Yamaha MusicCast YAS-306 review: Features, connectivity and design

What’s also impressive about the Yamaha YAS-306 is the design and its all-around flexibility. The YAS-306 is quite a chunky soundbar, but not too wide and would suit a 40in TV or larger. It can be placed on a surface in front or below your TV, where its infrared repeater comes in handy, bouncing the signal from your TV remote control through an infrared transmitter on the rear of the unit. It can be wall-mounted, too, brackets for which are generously provided in the box.

Connections are hidden away in a cutout on the rear of the bar and comprise electrical and optical S/PDIF inputs, a pair of old-fashioned analogue stereo RCA jacks for the connection of CD players and the like, a single subwoofer RCA jack plus an Ethernet port. Disappointingly, there’s no HDMI input and output, but this selection should suffice for most basic setups.

There’s also Bluetooth for playback via mobile devices and even Bluetooth transmission, allowing you to hook up your headphones wirelessly to the soundbar and listen to your TV at top volume late at night. The YAS-306 is also part of Yamaha’s MusicCast family of multiroom speakers, and in conjunction with the MusicCast Controller app (available on both iOS and Android) you can stream audio around the house to other compatible MusicCast speakers.

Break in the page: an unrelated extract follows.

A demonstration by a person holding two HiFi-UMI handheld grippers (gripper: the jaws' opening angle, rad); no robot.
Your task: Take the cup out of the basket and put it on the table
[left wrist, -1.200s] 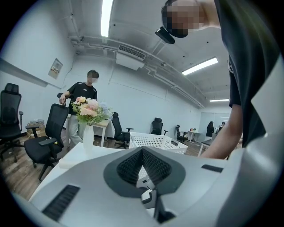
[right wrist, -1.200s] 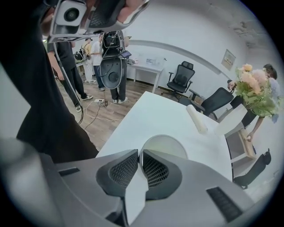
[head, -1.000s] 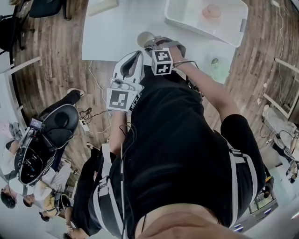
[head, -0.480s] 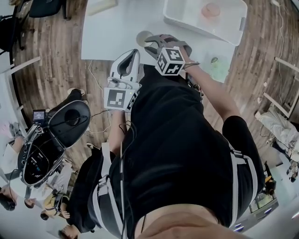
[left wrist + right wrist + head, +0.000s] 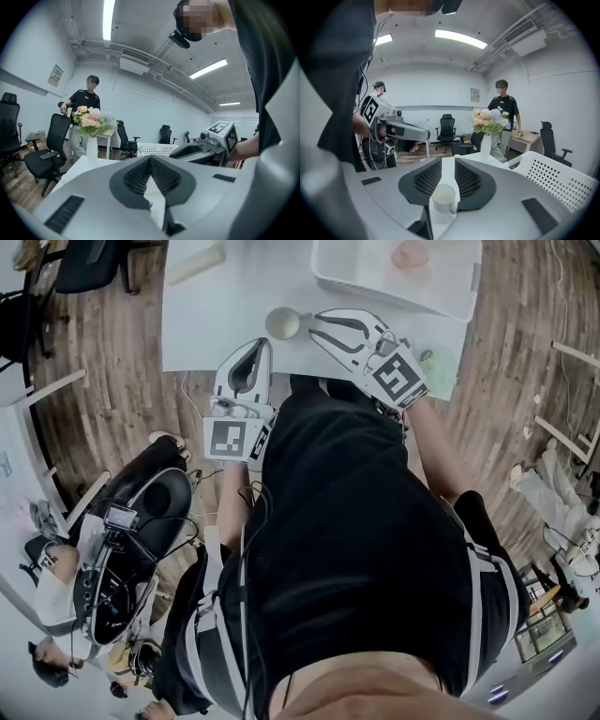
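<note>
**A:** White table, wooden floor round it. How's the right gripper?
**B:** Released. Its jaws have just been opening, and the pads are clear of the cup, which stands upright on the table just off its tips.
**A:** And the left gripper?
**B:** Clenched on nothing, nearer the table's edge.
**A:** Further out?
**B:** The basket sits behind the right gripper with something pink inside. A flower vase stands at the far end. The wearer's black shirt hides the near edge.
</note>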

MusicCast is impressively comprehensive. There’s Apple Airplay support here and Spotify Connect, and the easy-to-use app also lets you play music files stored on your phone and from DLNA-compatible network drives and computers. There’s internet radio support via vTuner, and in-app access to the Napster, Juke and Qobuz services. In addition, it’s also possible to stream audio from devices physically connected to the soundbar or via Bluetooth around the house to other speakers. This is one helluva versatile network speaker.

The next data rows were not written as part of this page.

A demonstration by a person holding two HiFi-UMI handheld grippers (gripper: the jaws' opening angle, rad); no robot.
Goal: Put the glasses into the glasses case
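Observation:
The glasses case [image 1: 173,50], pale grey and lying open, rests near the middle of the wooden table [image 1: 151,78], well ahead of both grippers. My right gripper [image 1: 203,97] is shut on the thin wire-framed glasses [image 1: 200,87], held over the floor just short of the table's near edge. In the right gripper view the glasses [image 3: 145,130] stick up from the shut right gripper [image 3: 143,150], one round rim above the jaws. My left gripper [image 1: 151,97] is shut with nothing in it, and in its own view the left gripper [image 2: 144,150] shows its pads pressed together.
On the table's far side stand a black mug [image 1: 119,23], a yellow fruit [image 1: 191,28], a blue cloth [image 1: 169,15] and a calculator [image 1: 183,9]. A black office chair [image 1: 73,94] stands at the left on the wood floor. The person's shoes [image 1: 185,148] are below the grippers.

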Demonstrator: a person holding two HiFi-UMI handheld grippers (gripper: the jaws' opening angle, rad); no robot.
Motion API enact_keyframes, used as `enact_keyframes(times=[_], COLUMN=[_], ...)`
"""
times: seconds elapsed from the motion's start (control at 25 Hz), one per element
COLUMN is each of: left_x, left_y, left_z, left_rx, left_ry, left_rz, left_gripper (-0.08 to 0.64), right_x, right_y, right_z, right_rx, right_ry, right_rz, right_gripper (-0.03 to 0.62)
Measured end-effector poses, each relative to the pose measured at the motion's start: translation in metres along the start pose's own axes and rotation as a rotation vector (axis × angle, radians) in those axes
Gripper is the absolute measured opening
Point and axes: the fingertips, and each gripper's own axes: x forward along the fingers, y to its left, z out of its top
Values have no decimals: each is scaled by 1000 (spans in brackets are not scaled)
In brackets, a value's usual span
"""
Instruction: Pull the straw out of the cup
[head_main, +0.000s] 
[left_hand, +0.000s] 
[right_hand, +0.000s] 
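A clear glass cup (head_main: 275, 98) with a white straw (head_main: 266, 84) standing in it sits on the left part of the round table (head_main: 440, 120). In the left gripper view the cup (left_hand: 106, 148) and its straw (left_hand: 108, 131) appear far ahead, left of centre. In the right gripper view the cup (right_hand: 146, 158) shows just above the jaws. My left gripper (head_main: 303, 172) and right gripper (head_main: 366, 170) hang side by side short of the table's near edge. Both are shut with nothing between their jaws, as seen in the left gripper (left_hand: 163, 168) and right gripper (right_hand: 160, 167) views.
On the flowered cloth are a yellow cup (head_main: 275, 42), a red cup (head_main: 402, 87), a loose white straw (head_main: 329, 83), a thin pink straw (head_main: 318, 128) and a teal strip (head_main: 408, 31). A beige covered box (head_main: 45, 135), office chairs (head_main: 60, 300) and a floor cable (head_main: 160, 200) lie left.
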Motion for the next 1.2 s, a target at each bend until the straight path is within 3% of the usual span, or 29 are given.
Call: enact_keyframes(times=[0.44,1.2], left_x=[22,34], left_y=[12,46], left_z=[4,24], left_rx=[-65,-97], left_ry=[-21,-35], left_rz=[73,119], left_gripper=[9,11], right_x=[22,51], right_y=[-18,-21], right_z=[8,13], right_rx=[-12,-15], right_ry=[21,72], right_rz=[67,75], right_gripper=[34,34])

Yamaha MusicCast YAS-306 review: Prices and verdict

To help you make the most of Yamaha’s excellent MusicCast tech, the YAS-306 is sold either on its own or in a package. Solo, the price is £291; the “Chorus” package – with the Yamaha MusicCast WX010 and Restio ISX18D included – is £681, although that’s no cheaper than buying the speakers separately.

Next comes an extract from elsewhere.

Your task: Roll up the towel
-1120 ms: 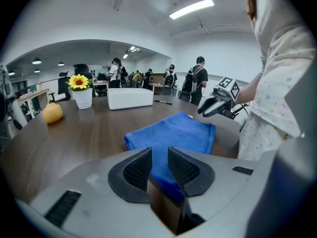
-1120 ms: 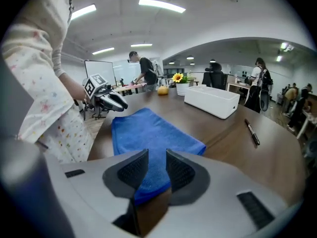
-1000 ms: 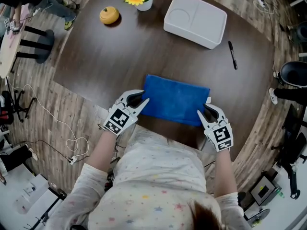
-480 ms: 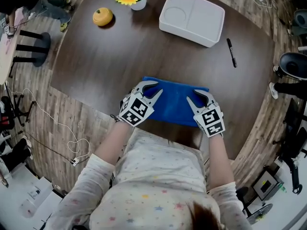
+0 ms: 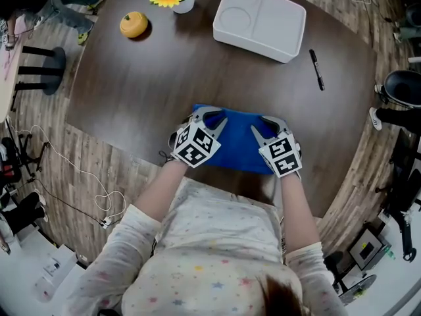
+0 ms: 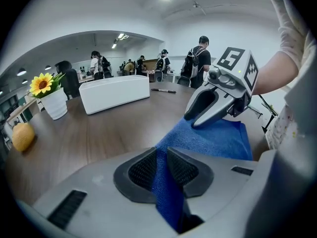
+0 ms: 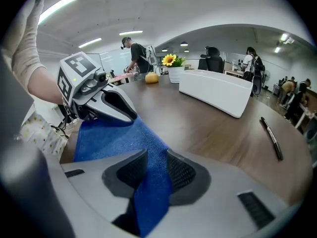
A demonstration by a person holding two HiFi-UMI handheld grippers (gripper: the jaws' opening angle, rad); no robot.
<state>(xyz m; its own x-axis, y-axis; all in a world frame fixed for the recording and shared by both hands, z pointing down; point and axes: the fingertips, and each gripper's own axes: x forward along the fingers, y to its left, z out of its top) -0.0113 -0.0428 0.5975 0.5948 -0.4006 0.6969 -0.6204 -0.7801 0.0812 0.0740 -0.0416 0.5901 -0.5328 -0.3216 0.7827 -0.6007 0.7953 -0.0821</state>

Either way, you’re getting a lot of speaker for your money here. Sound quality is good for a single-unit soundbar with no subwoofer, and the MusicCast connectivity makes it one of the most flexible soundbars on the market. The only snag is that Yamaha’s own YSP-1600, which has noticeably superior sound quality and includes HDMI inputs and outputs, is not much more expensive at around £339.

The YAS-306 is a great soundbar, then, but if you want a great-sounding product with no subwoofer, the YSP-1600 is a better bet.